Table Stakes Strategy #2: Improve Account Transfer Data Quality

As states redetermine eligibility, it is likely that a higher volume than usual will need to be transferred to the Federally Facilitated Marketplace (FFM) due to changes in eligibility or circumstance. To minimize gaps in coverage and better manage casework action, states will need to ensure transfers not only work from a technical perspective but also contain sufficient information for processing. Additionally, even while the data currently provided may pass the account transfer technical schema at the Federal Data Services Hub, optional fields, such as consumer email and mobile phone number, will be critically important to include where possible. In fact, Centers for Medicare & Medicaid Services (CMS) guidance requires states to “include all of the information collected and generated by the state.”3 In states operating their own State-Based Exchanges where Medicaid and the Exchange do not share an eligibility system and/or case management system, similar challenges may arise.

States have an opportunity to identify and improve account transfer data quality issues across two dimensions:

  1. Address data completeness: For accounts to be successfully transferred to the FFM, a minimum data set must be present.4 States can assess outbound accounts that historically failed initial account transfer, identify the data elements that most commonly drove this failure and prioritize fixing those inconsistencies. 
  2. Update systems to include additional contact information fields: Some states may not have updated their IT systems to include optional contact information with outbound account transfers, such as mobile phone numbers and email addresses. Resolving gaps in these fields may be simpler technical changes for states that already collect this information and could enable faster casework action by the FFM to contact individuals transferred after a determination of being over-income for Medicaid/CHIP. 

Table Stakes Strategy #3: Expand Capabilities and Capacity of Online Portals

Mobile access to applications and online accounts not only facilitates engagement with enrollees but also can significantly reduce the workload for state and county agencies, allowing caseworkers to focus on enrollees that need more intensive in-person/live assistance. A growing number of states offer mobile access to applications and online accounts, funded at least in part by the Medicaid enhanced matching funds. As of January 2020, individuals can submit online applications through a mobile device in 44 states, compared to 28 states in 2017.5 Recognizing the importance of this digital tool at the end of the PHE, states may want to ensure their portals meet three key criteria:

  1. Portal accounts are easy to create and access.
  2. Portals have the most critical eligibility and enrollment functionality, including two key online portal functions—the ability to upload verification documentation and view member notices.
  3. Portals are supported by an IT infrastructure capable of handling high volumes.

Conclusion

While challenging, the end of the federal continuous coverage requirements and unwinding of related policies may afford states a unique opportunity to not only address the challenge at hand and retain coverage gains experienced over the pandemic period, but also take a seismic step toward an evolved and modern Medicaid eligibility and enrollment technological approach that better serves individuals through more effective data sharing, data management and technology solutions.

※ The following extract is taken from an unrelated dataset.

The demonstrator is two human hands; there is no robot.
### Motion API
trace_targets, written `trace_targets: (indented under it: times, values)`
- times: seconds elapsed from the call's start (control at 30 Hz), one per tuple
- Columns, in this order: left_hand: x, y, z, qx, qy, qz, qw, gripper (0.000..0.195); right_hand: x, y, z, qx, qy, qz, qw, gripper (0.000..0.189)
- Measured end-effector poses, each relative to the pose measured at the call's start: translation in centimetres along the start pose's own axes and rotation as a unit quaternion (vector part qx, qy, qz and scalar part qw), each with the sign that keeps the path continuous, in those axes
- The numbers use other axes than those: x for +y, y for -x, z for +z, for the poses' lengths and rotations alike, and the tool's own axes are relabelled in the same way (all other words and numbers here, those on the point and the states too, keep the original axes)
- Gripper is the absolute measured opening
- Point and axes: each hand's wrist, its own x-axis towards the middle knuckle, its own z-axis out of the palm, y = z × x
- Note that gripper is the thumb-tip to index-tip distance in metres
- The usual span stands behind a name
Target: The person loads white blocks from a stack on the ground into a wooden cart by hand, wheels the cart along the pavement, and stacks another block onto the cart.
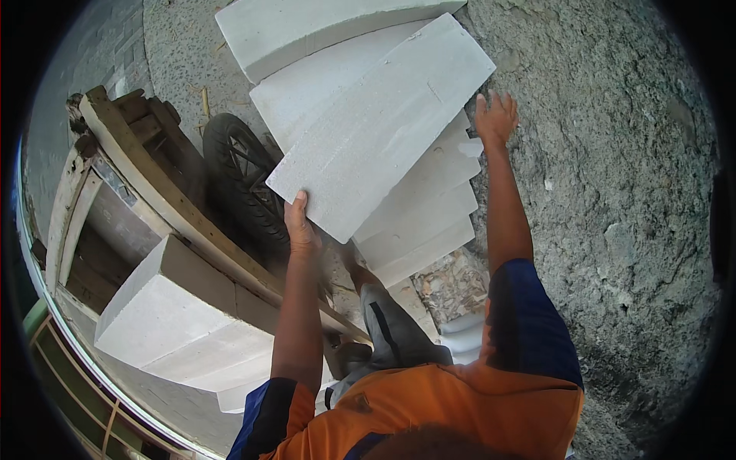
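My left hand (300, 225) grips the near left corner of a pale aerated concrete block (382, 129), with the thumb on its upper face. This block lies askew across other blocks. My right hand (497, 119) is off the block's far right end, beside a rough cement wall, its fingers apart and holding nothing. Beneath and to the right, a stepped stack of similar blocks (422, 215) shows its staggered ends. Another block (322, 34) lies beyond, at the top of the view.
On the left stands a wooden cart (155, 167) with a spoked, rubber-tyred wheel (238, 172). More concrete blocks (178, 322) rest on its near side. The rough cement wall (621, 190) runs along the right. A metal railing (109, 420) appears at the lower left.
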Motion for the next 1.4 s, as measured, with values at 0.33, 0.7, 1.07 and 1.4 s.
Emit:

1 Kaiser Family Foundation, Analysis of Recent National Trends in Medicaid and CHIP Enrollment.

2 42 CFR § 435.916.

3 CMCS Informational Bulletin, Coordination of Eligibility and Enrollment between Medicaid, CHIP and the Federally Facilitated Marketplace (FFM or “Marketplace”).

4 CMS Office of Information Services, Federal Data Services Hub (Federal DSH).

5 Kaiser Family Foundation, Medicaid and CHIP Eligibility, Enrollment, and Cost Sharing Policies as of January 2020: Findings from a 50-State Survey.